Setting Up Budget Alerts
AWS: Budgets + SNS
AWS Budgets is the built-in tool. It’s not fancy, but it works. Here’s a setup that covers the common cases.
Create an SNS topic for cost alerts:
aws sns create-topic --name cloud-cost-alerts \
--region us-east-1
# Subscribe your team's Slack webhook or email
aws sns subscribe \
--topic-arn arn:aws:sns:us-east-1:123456789012:cloud-cost-alerts \
--protocol email \
--notification-endpoint [email protected]
Create a monthly budget with graduated alerts:
aws budgets create-budget \
--account-id 123456789012 \
--budget '{
"BudgetName": "monthly-total-spend",
"BudgetLimit": {
"Amount": "15000",
"Unit": "USD"
},
"TimeUnit": "MONTHLY",
"BudgetType": "COST",
"CostFilters": {},
"CostTypes": {
"IncludeTax": true,
"IncludeSubscription": true,
"UseBlended": false,
"IncludeRefund": false,
"IncludeCredit": false
}
}' \
--notifications-with-subscribers '[
{
"Notification": {
"NotificationType": "ACTUAL",
"ComparisonOperator": "GREATER_THAN",
"Threshold": 50,
"ThresholdType": "PERCENTAGE"
},
"Subscribers": [{
"SubscriptionType": "SNS",
"Address": "arn:aws:sns:us-east-1:123456789012:cloud-cost-alerts"
}]
},
{
"Notification": {
"NotificationType": "ACTUAL",
"ComparisonOperator": "GREATER_THAN",
"Threshold": 80,
"ThresholdType": "PERCENTAGE"
},
"Subscribers": [{
"SubscriptionType": "SNS",
"Address": "arn:aws:sns:us-east-1:123456789012:cloud-cost-alerts"
}]
},
{
"Notification": {
"NotificationType": "ACTUAL",
"ComparisonOperator": "GREATER_THAN",
"Threshold": 100,
"ThresholdType": "PERCENTAGE"
},
"Subscribers": [{
"SubscriptionType": "SNS",
"Address": "arn:aws:sns:us-east-1:123456789012:cloud-cost-alerts"
}]
},
{
"Notification": {
"NotificationType": "FORECASTED",
"ComparisonOperator": "GREATER_THAN",
"Threshold": 100,
"ThresholdType": "PERCENTAGE"
},
"Subscribers": [{
"SubscriptionType": "SNS",
"Address": "arn:aws:sns:us-east-1:123456789012:cloud-cost-alerts"
}]
}
]'
The four alert types here are deliberate:
| Alert | When It Fires | Purpose |
|---|---|---|
| 50% actual | Mid-month | Sanity check — are we tracking normally? |
| 80% actual | ~Day 24 normally | Warning — likely to exceed if anything unusual happens |
| 100% actual | Budget exceeded | Action required — investigate what pushed over |
| 100% forecasted | When AWS projects overage | Early warning — fires before you actually exceed |
The forecasted alert is the most valuable.

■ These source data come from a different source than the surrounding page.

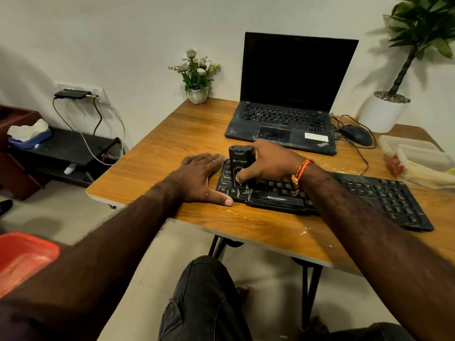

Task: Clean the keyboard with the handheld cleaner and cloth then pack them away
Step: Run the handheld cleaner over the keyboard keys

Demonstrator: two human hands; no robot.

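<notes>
A black keyboard lies along the front of the wooden table. My right hand grips a black handheld cleaner held upright, its nozzle pressed down on the keys at the keyboard's left end. My left hand lies flat on the table against the keyboard's left edge, fingers spread, thumb at the front corner. I see no cloth that I can name with certainty.
An open black laptop stands behind the keyboard, with a wired mouse to its right. Plastic containers sit at the right edge. A small flower pot and a white plant pot stand at the back. Crumbs dot the table's front.
</notes>
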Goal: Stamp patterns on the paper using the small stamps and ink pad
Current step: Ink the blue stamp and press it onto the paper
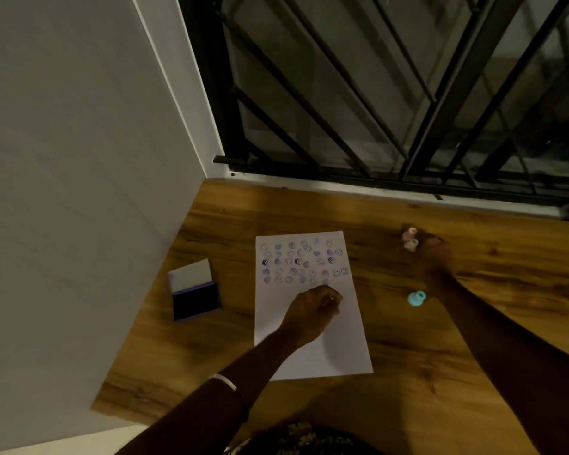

AWS uses your spending trend to predict the month-end total. If you’re on pace to exceed budget by day 15, you get two weeks to act instead of finding out after the fact.
Create per-service budgets for your top cost drivers:
# EC2-specific budget
aws budgets create-budget \
--account-id 123456789012 \
--budget '{
"BudgetName": "ec2-monthly-budget",
"BudgetLimit": {
"Amount": "8000",
"Unit": "USD"
},
"TimeUnit": "MONTHLY",
"BudgetType": "COST",
"CostFilters": {
"Service": ["Amazon Elastic Compute Cloud - Compute"]
}
}' \
--notifications-with-subscribers '[
{
"Notification": {
"NotificationType": "ACTUAL",
"ComparisonOperator": "GREATER_THAN",
"Threshold": 80,
"ThresholdType": "PERCENTAGE"
},
"Subscribers": [{
"SubscriptionType": "SNS",
"Address": "arn:aws:sns:us-east-1:123456789012:cloud-cost-alerts"
}]
}
]'
Azure: Cost Management Alerts
Azure has built-in budget alerts through Cost Management. You can create them in the portal, but here’s the CLI approach:
# Create a budget with alert conditions
az consumption budget create \
--budget-name "monthly-total-spend" \
--amount 12000 \
--category Cost \
--time-grain Monthly \
--start-date 2026-03-01 \
--end-date 2027-03-01 \
--resource-group-filter "" \
--notifications '{
"Actual_GreaterThan_80_Percent": {
"enabled": true,
"operator": "GreaterThan",
"threshold": 80,
"contactEmails": ["[email protected]"],
"thresholdType": "Actual"
},
"Forecasted_GreaterThan_100_Percent": {
"enabled": true,
"operator": "GreaterThan",
"threshold": 100,
"contactEmails": ["[email protected]"],
"thresholdType": "Forecasted"
}
}'
Azure also supports action groups which can trigger Logic Apps, Azure Functions, or webhooks — useful for automated responses like sending a Slack message or tagging resources for review.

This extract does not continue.